Using the entries that follow, transcribe only the lines from the line with "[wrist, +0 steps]" to the line with "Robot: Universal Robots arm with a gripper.", both included, exactly as they stand and without pictures.

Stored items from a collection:
- - - - -

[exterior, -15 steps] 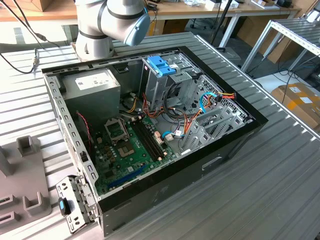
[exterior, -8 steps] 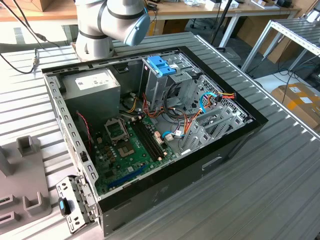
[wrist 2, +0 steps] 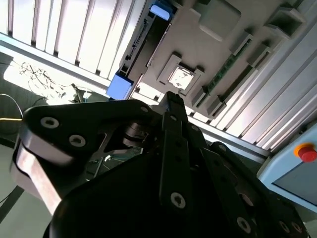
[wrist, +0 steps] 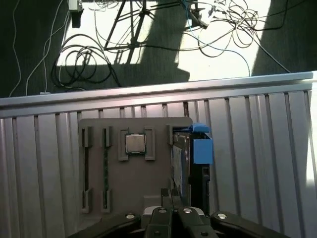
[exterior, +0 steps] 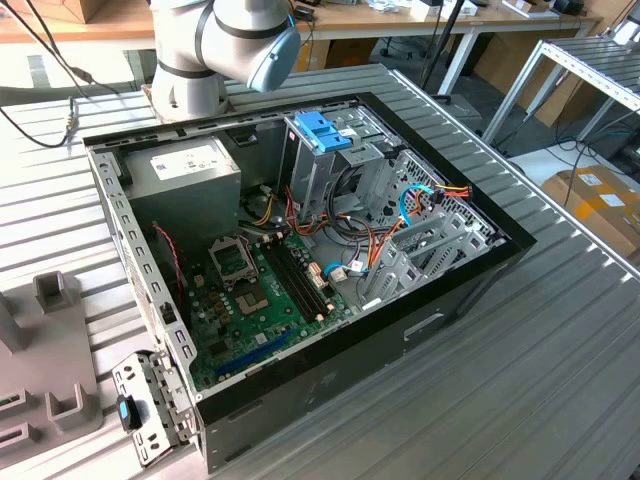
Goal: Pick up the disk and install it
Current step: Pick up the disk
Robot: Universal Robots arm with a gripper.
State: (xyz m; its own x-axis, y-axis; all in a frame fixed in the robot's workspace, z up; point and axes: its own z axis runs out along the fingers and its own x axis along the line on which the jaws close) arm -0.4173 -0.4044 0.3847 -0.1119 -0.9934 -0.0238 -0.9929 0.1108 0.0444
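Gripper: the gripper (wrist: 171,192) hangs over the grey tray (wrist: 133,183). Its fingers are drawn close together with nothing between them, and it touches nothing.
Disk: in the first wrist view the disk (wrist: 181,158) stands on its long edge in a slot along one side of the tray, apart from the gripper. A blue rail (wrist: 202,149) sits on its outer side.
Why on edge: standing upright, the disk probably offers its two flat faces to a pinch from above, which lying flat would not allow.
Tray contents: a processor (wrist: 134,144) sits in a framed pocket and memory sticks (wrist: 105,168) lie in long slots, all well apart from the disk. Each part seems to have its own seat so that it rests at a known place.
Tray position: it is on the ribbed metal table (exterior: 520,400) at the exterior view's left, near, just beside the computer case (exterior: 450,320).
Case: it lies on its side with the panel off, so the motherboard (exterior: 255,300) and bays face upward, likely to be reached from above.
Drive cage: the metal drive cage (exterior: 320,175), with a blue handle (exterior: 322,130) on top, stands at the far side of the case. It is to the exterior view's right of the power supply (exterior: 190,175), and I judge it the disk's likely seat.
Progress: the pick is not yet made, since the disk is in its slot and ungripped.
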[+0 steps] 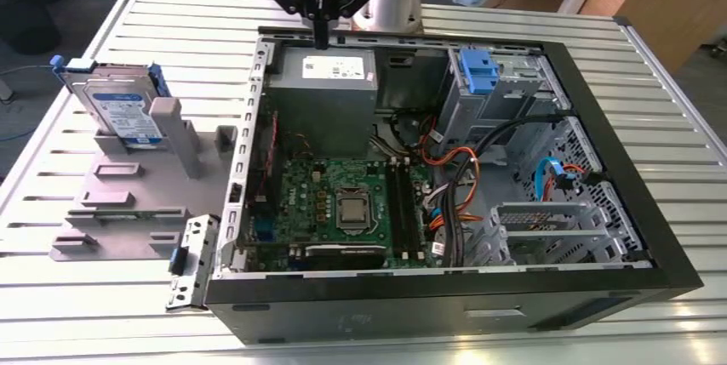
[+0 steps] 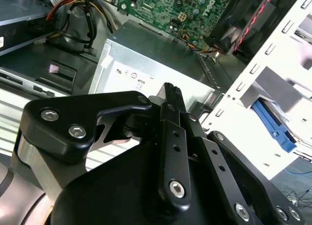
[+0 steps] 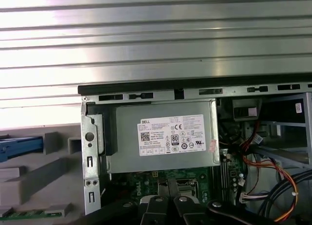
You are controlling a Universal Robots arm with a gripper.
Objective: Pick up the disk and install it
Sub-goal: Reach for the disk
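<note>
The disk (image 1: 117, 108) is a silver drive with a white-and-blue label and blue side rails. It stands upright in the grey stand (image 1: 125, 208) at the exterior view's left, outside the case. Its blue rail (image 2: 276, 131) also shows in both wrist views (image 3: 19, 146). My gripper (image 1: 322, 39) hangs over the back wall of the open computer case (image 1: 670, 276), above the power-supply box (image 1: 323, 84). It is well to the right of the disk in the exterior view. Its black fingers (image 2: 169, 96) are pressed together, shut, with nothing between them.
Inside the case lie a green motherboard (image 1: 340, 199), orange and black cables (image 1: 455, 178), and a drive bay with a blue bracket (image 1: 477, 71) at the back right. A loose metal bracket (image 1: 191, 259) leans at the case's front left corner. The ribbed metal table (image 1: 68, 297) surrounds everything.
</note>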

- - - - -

- THE COMPLETED TASK
[wrist, +0 steps] 
[exterior, +0 steps] 
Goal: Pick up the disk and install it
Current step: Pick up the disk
Robot: Universal Robots arm with a gripper.

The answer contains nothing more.